THE PROBLEM: The records below must be output exactly, without pictures.

SUPPLIED RECORDS:
====================

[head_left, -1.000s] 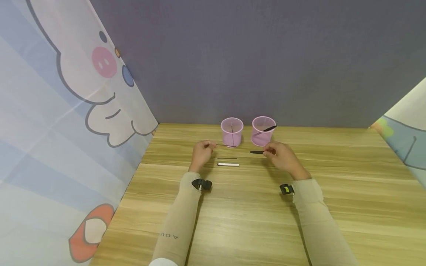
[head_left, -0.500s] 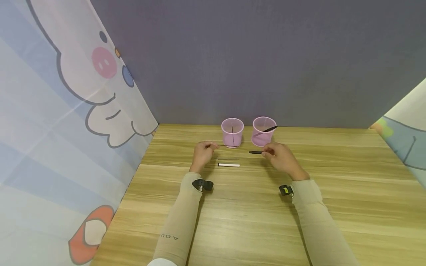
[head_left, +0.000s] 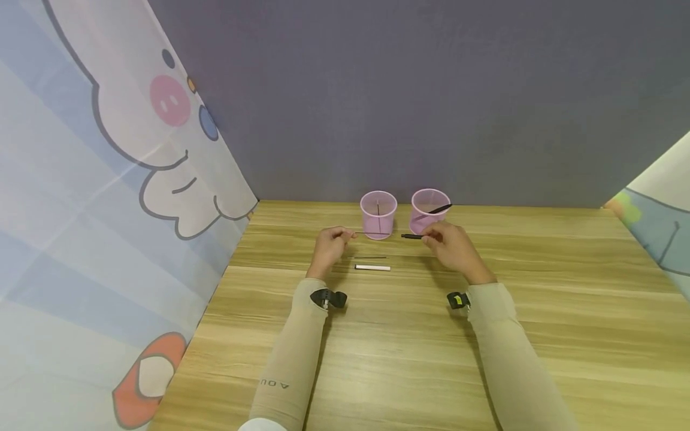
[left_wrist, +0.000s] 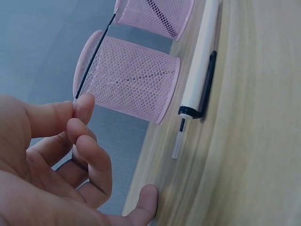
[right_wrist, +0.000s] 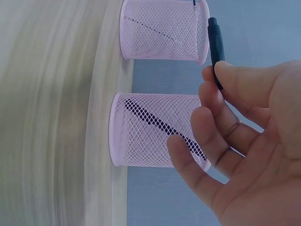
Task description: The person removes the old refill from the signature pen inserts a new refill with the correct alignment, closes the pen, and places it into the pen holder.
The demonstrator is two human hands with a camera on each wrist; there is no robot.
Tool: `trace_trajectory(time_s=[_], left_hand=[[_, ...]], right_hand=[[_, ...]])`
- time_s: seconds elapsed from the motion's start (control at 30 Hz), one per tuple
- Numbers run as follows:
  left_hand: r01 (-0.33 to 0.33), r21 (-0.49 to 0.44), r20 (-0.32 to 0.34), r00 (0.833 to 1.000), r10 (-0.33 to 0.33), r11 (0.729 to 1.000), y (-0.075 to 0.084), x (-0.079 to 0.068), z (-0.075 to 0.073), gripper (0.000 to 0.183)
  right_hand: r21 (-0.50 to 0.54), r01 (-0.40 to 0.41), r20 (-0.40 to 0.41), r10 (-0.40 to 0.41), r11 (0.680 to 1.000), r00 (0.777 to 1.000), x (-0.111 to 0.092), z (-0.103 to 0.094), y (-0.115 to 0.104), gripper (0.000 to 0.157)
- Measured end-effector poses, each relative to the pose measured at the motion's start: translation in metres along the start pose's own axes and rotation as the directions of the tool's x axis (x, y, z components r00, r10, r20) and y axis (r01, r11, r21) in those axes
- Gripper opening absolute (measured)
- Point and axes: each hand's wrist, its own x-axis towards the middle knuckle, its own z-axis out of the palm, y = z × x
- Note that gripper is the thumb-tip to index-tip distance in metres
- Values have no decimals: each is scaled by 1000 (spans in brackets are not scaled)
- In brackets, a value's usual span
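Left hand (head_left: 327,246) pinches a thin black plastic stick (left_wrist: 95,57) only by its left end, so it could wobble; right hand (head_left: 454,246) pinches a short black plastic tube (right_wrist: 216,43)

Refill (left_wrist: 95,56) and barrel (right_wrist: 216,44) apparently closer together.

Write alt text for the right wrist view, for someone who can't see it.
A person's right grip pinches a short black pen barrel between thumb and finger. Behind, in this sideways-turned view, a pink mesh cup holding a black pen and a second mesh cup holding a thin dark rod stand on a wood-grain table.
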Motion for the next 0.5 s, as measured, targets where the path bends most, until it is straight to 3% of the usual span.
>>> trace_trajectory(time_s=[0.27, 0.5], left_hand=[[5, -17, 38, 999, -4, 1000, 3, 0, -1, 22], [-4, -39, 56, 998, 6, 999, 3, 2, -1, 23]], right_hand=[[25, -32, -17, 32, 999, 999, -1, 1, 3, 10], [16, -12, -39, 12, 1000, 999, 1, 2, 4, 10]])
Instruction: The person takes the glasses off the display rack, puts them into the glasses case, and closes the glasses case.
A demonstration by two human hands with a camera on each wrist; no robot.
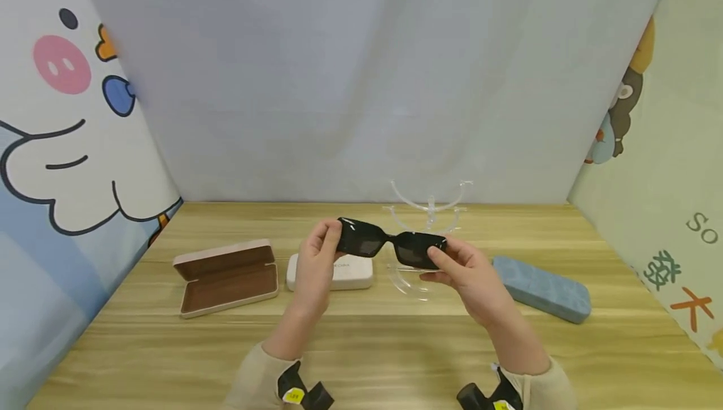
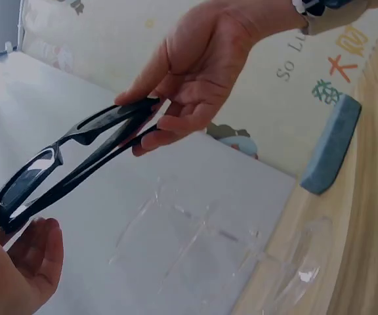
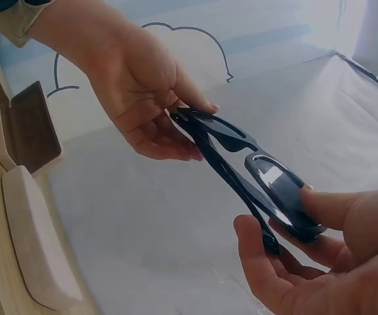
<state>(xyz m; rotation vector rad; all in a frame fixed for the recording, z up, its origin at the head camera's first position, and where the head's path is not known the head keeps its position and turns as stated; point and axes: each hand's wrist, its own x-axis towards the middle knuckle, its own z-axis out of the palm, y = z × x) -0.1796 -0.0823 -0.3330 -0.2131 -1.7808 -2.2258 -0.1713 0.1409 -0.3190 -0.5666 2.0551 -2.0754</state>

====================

ANSWER SPACE:
[head_left, -1.000s] 
[head_left, -0.500s] 
[head_left, +0.000s] 
[left_wrist, +0.000s] 
[right_wrist, +0.000s] 
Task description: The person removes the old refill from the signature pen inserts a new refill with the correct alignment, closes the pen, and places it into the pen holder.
The demonstrator is two human hands with a camera on each wrist; there is no robot.
Tool: `trace_trajectory(time_s=[_], left_hand=[[_, ...]], right_hand=[[_, ...]])`
- time_s: seconds elapsed from the motion's start (control at 30 Hz), one per tuple
- Numbers run as follows:
  left_hand: r01 (-0.33 to 0.33), r21 (-0.49 to 0.44), r20 (-0.32 to 0.34), r00 (0.833 to 1.000), r10 (-0.33 to 0.33), r11 (0.729 to 1.000), y (-0.075 to 0.084), x (-0.079 to 0.068), z (-0.075 to 0.073), gripper (0.000 to 0.183)
  right_hand: r21 (-0.50 to 0.54), r01 (-0.40 to 0.41), r20 (-0.40 to 0.41), r10 (-0.40 to 0.41), r11 (0.680 to 1.000), r00 (0.777 to 1.000), x (-0.111 to 0.092), z (-0.103 to 0.094), y (-0.115 to 0.104), gripper (0.000 to 0.157)
- Measured end-effector poses, each relative to the pose measured at the motion's start: translation in metres along the start pose's own axes and rotation as the directions of the tool's x axis (x, y, z components r00, r10, r20) and y axis (r01, r11, r21) in those axes
- Gripper opening absolute (measured)
- Point and axes: each hand's wrist, its own x-axis towards the middle knuckle, its own z-axis out of the palm, y = z × x
- Note that gripper is the thumb-tip to index-tip distance in metres
- Values have no decimals: each is scaled by 1000 (spans in brackets are not scaled)
- In brackets, a value's usual span
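Left hand (head_left: 327,246) pinches a thin black plastic stick (left_wrist: 95,57) only by its left end, so it could wobble; right hand (head_left: 454,246) pinches a short black plastic tube (right_wrist: 216,43)

Refill (left_wrist: 95,56) and barrel (right_wrist: 216,44) apparently closer together.

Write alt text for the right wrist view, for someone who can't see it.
A person's right grip pinches a short black pen barrel between thumb and finger. Behind, in this sideways-turned view, a pink mesh cup holding a black pen and a second mesh cup holding a thin dark rod stand on a wood-grain table.
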Motion for the next 0.5 s, as measured, targets where the path bends most, until it is straight to 3% of the usual span.
>>> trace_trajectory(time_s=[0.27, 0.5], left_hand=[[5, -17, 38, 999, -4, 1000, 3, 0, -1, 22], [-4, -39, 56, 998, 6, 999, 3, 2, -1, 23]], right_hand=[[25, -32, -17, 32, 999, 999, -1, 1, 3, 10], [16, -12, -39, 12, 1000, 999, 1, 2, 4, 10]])
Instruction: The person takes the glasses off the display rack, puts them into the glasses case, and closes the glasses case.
A demonstration by two human hands with a camera on each wrist; no robot.
<state>(xyz m; rotation vector rad; all in a frame fixed for the recording, z up, its origin at the head camera's first position, and where the head's path is not known the head keeps its position and turns as stated; point and axes: each hand's wrist, its own x-axis towards the middle knuckle, its own z-axis out of the palm, y = z × x) -0.1796 -0.0823 -0.3330 -0.2131 -1.7808 -2.2258 -0.1713 0.1409 -0.3190 -0.5666 2.0551 -2.0754</state>

No part of the exercise remains unanswered.